◆ TASK TO CARRY OUT
As soon as the line containing "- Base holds" appears in the material below, start returning lines exactly, and end with the line containing "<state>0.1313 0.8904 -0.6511".

◆ PROVIDED DATA
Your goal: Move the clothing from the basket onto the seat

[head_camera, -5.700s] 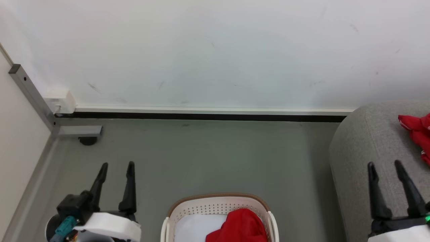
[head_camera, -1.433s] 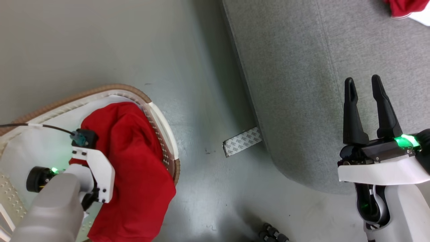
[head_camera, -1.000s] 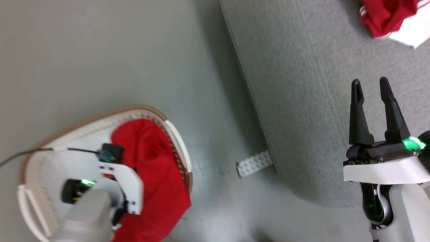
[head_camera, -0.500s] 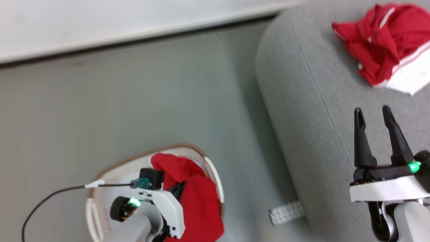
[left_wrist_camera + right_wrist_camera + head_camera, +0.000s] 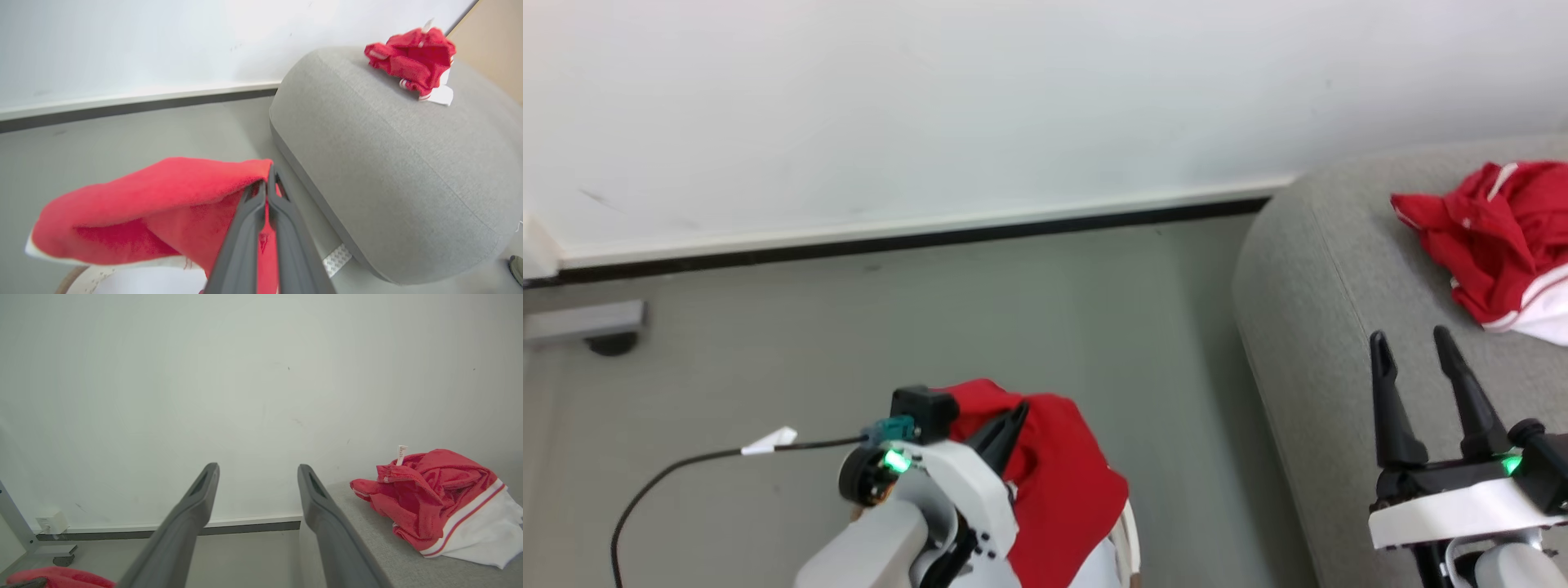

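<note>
My view has swung up from the floor to take in the wall and skirting, so much of the shift is my own head moving. The real change is that the plain red garment, which a moment ago lay slumped in the basket and over its rim, now hangs from my left hand above it. I judge the pick as done and the carry across to the seat as the step in hand. The striped jersey already lies on the seat, well apart from the garment I hold. The left wrist view shows what the head view hides: my two fingers clenched on a fold of the red cloth, its pale hem hanging over the basket's brown rim, and a patterned strip on the floor at the seat's foot. The head view shows my right hand spread wide and empty over the seat's near edge. The right wrist view adds the jersey's small white label and its broad white band.
</note>
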`<state>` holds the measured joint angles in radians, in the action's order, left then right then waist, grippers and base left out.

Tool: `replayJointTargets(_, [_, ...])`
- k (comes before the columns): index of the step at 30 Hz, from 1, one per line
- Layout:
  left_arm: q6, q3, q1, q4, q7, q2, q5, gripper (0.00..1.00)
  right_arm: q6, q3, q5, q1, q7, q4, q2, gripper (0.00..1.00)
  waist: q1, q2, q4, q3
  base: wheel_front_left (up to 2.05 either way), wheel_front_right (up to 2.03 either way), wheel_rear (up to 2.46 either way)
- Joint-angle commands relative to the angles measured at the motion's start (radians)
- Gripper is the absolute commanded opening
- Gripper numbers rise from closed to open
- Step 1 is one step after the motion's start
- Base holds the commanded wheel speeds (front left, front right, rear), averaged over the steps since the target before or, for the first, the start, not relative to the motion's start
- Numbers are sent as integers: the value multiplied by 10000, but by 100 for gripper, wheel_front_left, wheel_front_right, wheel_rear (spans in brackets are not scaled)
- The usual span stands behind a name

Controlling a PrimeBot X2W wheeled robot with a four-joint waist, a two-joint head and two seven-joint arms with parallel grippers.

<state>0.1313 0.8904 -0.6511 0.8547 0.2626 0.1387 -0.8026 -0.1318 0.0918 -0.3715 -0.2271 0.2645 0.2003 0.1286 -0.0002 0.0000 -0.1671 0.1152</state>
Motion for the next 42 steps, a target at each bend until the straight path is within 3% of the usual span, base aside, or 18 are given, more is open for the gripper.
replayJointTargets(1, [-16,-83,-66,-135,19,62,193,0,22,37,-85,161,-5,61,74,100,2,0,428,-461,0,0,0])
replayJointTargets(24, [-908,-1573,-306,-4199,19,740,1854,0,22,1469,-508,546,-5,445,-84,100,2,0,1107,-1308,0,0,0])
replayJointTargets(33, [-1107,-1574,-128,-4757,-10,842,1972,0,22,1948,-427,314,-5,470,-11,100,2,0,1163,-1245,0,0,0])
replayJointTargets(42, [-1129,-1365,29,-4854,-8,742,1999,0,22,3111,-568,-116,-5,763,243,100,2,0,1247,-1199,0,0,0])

◆ RESPONSE BELOW
- Base holds the commanded wheel speeds (front left, front right, rear), averaged over the steps since the target before or, for the first, the start, not relative to the motion's start
- Numbers are sent as integers: the value multiplied by 10000, but by 100 for gripper, wheel_front_left, wheel_front_right, wheel_rear (spans in brackets are not scaled)
- The usual span stands behind a name

Controlling a PrimeBot X2W wheeled robot with a four-joint waist, a two-joint head and two seven-joint arms with parallel grippers.

<state>0.1313 0.8904 -0.6511 0.8547 0.2626 0.1387 -0.8026 -0.1318 0.0918 -0.3715 -0.2271 0.2645 0.2003 0.1286 -0.0002 0.0000 -0.1671 0.1152</state>

The exercise has been answered, and the work is done.